Covid 19, Pd di Perugia promuove confronto con operatori sanitari: “Rafforzare il servizio sanitario”.

PERUGIA – Responsabilità, autorevolezza scientifica e comunicazione efficace, insieme a strumenti di prevenzione potenziati e più efficienti. Ecco cosa serve per consolidare la frenata della seconda ondata da contagi di Covid 19. Senza dimenticare la tutela della salute e dei diritti delle persone affette da altre patologie.

È quanto emerso, tra l’altro, nel corso del webinar promosso lunedì pomeriggio dal PD di Perugia, ospiti alcuni protagonisti della gestione dell’emergenza in Umbria, Marche e Toscana (il prof. Fabrizio Stracci Direttore della Scuola di Specializzazione in Igiene e Medicina Preventiva dell’Università di Perugia, il prof. Antonio Cherubini, dell’Università di Perugia e Direttore dell’UO complessa di Geriatria dell’IRCCS INRCA di Ancona, il prof. Francesco Menichetti infettivologo dell’Università di Pisa e Direttore UO Malattie infettive dell’Azienda ospedaliera universitaria pisana) rappresentanti sindacali del settore pubblico (Tatiana Cazzaniga CGIL, Marco Cotone UIL, Luca Talevi CISL) e la Sottosegretaria alla Salute Sandra Zampa.

L’evento arriva dopo l‘approfondimento promosso una settimana fa, sempre dal PD cittadino, sugli impatti economici della pandemia, e anticipa gli appuntamenti in calendario nei prossimi giorni.

La pandemia, si è detto, ha messo in seria difficoltà la tenuta del sistema economico e sociale del Paese. E ha portato alla luce tutta la differenza che corre tra servizi sanitari e diritto alla salute, tra efficienza ed efficacia, facendo emergere anche fragilità preesistenti del sistema riguardanti la tutela universale del diritto alla salute.

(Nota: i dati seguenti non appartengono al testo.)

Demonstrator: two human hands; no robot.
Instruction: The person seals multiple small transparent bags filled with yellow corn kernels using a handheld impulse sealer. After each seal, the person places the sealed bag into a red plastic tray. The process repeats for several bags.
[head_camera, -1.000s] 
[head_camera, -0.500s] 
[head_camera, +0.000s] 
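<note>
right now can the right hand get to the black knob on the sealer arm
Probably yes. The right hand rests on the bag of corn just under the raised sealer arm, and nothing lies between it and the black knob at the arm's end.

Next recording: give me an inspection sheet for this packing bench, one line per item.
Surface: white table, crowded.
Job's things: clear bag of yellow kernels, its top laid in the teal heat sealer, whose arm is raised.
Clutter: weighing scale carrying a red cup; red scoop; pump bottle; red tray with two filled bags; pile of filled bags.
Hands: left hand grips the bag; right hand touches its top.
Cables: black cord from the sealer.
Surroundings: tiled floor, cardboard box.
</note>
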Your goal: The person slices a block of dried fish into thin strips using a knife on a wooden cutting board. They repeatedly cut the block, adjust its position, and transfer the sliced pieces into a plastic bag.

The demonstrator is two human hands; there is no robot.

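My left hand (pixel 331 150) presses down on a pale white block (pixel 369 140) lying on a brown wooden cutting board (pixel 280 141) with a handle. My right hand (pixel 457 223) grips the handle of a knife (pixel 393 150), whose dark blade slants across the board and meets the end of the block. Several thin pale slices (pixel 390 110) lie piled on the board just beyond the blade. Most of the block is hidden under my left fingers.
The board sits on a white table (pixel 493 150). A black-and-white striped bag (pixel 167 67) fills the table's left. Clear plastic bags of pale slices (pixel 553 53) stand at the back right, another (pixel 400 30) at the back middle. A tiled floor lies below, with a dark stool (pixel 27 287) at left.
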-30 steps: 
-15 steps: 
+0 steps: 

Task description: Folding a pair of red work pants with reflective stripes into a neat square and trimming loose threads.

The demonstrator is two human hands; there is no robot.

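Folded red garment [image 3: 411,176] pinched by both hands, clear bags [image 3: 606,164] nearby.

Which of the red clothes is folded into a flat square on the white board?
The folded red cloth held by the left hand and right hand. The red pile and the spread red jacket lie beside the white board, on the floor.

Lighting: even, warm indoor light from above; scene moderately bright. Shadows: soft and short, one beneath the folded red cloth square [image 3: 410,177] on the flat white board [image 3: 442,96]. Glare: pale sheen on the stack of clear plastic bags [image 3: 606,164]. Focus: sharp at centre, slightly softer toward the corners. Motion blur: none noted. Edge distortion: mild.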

Se in primavera si è assistito a uno tsunami principalmente lombardo tracimato in poche regioni circoscritte, oggi la seconda ondata è stata generalizzata e ha trovato sostanzialmente impreparata la nostra Regione, che a marzo-aprile era stata risparmiata dall’epidemia grazie ad un tempestivo lockdown nazionale.

Ora, di fronte a terapie ancora non pienamente efficaci e in assenza di un vaccino, si rende necessario potenziare strutture e strumenti a disposizione per una risposta efficace a tutela delle persone, in particolare l’assistenza domiciliare, senza depotenziare chirurgie e assistenza no-covid. Ed evitare scelte scellerate e rischiose, come quella di trasformare il Seppilli in struttura Covid, perché in un panorama drammatico deve restare prioritario proteggere le persone più fragili e deboli e bisognerebbe avviare un percorso con cui incrementare il personale sanitario. L’insufficienza del personale sta infatti pesantemente condizionando le scelte della nostra regione.

Anche il contact tracing, di fatto abbandonato, deve invece essere potenziato per numero di operatori, efficacia, tempestività: a tal fine, occorre utilizzare al meglio e coordinare le centinaia manifestazioni di interesse dichiarate nelle scorse settimane alla Protezione Civile da medici, infermieri, studenti e assistenti amministrativi: solo un Network tracing capillare e diffuso, unito al rispetto delle misure di distanziamento, consentirà di isolare i focolai e combattere il virus con scientificità. E’ stato sottolineato anche come questa crisi abbia acuito i pregiudizi e la sottovalutazione a danno degli anziani (c.d. “ageismo”), usando l’età quale criterio di discriminazione e considerando gli anziani, in quanto tali, “meno meritevoli” di cura o di attenzioni.

Come evidenziato da tutti i gruppi consigliari di opposizione, servono risorse, personale, scelte comprensibili e corrette, dispositivi di protezione e garanzie per quanti operano nei percorsi assistenziali.

Proprio agli operatori della sanità, che operano ogni giorno in un contesto complicatissimo e in un clima, anche emotivo, che richiede la giusta attenzione, è stato rivolto un ringraziamento particolare. E un pensiero di raccoglimento è stato chiesto dal segretario del PD di Perugia Paolo Polinori per il Dottor Stefano Brando, medico di medicina generale perugino deceduto nei giorni scorsi causa Covid.

È evidente che la pandemia dovrà rappresentare, a valle dell’emergenza, l’opportunità per ridiscutere la rete dei servizi sanitari e sociali, i modelli di protezione sociale e il ruolo del pubblico nella tenuta del sistema Paese e a garanzia dell’universalità dell’accesso ai diritti.